I like the codec approach but i am wondering (not very well versed in Javascript concurrency) what the tradeoff would to have fetch run in main and then pass the buffer to the codec pool (as transferable object) vs have both run in the worker. I guess that fetch does some magic under the hood that it would not make a difference?
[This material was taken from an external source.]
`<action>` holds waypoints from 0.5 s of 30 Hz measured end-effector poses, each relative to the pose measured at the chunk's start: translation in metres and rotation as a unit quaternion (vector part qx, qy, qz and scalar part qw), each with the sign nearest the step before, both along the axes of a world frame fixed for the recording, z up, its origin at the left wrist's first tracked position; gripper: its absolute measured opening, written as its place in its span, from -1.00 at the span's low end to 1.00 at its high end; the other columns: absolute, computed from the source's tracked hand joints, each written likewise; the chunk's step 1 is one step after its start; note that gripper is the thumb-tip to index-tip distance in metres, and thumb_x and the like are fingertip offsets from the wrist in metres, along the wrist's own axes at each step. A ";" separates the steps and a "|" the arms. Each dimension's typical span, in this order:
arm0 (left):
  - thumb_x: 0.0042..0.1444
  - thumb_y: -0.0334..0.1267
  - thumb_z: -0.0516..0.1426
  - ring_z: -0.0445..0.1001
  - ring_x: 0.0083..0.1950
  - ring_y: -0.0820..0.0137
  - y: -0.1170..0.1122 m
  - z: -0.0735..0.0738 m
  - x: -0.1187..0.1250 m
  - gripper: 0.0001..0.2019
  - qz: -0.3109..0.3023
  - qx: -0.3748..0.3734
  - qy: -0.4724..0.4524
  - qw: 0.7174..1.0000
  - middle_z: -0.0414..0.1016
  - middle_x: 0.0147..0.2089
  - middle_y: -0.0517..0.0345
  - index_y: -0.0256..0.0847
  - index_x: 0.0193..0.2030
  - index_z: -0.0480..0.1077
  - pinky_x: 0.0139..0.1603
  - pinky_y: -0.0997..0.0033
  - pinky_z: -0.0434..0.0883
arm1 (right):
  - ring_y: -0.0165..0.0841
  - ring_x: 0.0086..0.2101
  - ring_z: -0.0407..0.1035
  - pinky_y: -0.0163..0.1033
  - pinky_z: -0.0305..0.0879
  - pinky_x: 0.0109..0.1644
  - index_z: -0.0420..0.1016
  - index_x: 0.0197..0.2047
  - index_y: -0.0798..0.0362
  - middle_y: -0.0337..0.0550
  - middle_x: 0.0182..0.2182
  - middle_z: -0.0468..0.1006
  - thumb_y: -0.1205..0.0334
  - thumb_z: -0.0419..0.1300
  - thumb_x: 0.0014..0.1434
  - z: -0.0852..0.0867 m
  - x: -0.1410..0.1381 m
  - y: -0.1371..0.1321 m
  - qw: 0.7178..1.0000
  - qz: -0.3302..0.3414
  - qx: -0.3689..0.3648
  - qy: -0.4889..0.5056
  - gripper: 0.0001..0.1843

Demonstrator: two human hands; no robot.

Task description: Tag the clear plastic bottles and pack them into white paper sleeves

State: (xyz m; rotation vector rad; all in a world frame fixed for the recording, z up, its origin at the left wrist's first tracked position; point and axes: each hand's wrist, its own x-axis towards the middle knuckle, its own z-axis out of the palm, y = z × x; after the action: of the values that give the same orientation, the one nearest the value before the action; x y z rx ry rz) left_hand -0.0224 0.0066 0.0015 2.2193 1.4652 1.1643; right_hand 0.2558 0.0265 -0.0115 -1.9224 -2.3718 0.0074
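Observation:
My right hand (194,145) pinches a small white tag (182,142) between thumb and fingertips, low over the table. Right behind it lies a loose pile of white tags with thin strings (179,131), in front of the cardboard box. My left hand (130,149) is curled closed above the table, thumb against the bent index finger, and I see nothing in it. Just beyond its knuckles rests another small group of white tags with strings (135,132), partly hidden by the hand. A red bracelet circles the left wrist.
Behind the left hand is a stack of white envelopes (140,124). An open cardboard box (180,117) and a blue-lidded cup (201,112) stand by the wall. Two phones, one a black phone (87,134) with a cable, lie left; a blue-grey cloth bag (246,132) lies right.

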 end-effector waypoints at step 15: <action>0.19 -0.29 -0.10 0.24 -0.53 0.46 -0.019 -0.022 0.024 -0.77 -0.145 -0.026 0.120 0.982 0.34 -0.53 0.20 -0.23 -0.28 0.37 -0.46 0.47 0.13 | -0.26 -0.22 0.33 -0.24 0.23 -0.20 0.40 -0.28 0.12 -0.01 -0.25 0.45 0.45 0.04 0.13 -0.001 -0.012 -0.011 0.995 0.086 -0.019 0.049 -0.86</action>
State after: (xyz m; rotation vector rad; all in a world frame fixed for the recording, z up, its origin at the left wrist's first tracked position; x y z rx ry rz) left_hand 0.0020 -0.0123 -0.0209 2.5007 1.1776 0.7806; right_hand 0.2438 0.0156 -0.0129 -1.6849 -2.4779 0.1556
Oh wow, this question actually made me realize you could implement a Store that performs fetching and decoding entirely in a worker. Basically, the custom store could act as a transformation layer on top of the original store, which intercepts .zarray metadata and rewrites the compression to null. Then when chunks are fetched, the store can decode the chunks on the fly, and pass them to zarr.ZarrArray uncompressed. Since the .zarray metadata is overwritten, zarr.ZarrArray won't try to decompress the chunks. E.g.,

import { openArray, HTTPStore } from 'zarr';

let url = "https://example.com/data.zarr";

// fetch the metadata 
let meta = await fetch(url + '/.zarray').then(res => res.json());
console.log(meta.compressor); 
// {
//     "blocksize": 0,
//     "clevel": 5,
//     "cname": "lz4",
//     "id": "blosc",
//     "shuffle": 1
// }
// fetching and decoding happen on main thread withing `ZarrArray`
let store = new HTTPStore(url);
let arr = await openArray(store);
console.log(arr.compressor); // Blosc, 
// fetching and decoding happen in a Worker (inside the `getItem` method of the store)
let store = new HTTPWorkerStore(url);
let arr = await openArray(store);
console.log(arr.compressor); // null, store modifies the `.zarray` and decodes chunks itself

If possible I would love to discuss about Viv as well if you have the time? (Trying to implement it as a viewer for a data management and workflow platform). Maybe we could schedule a little online discussion?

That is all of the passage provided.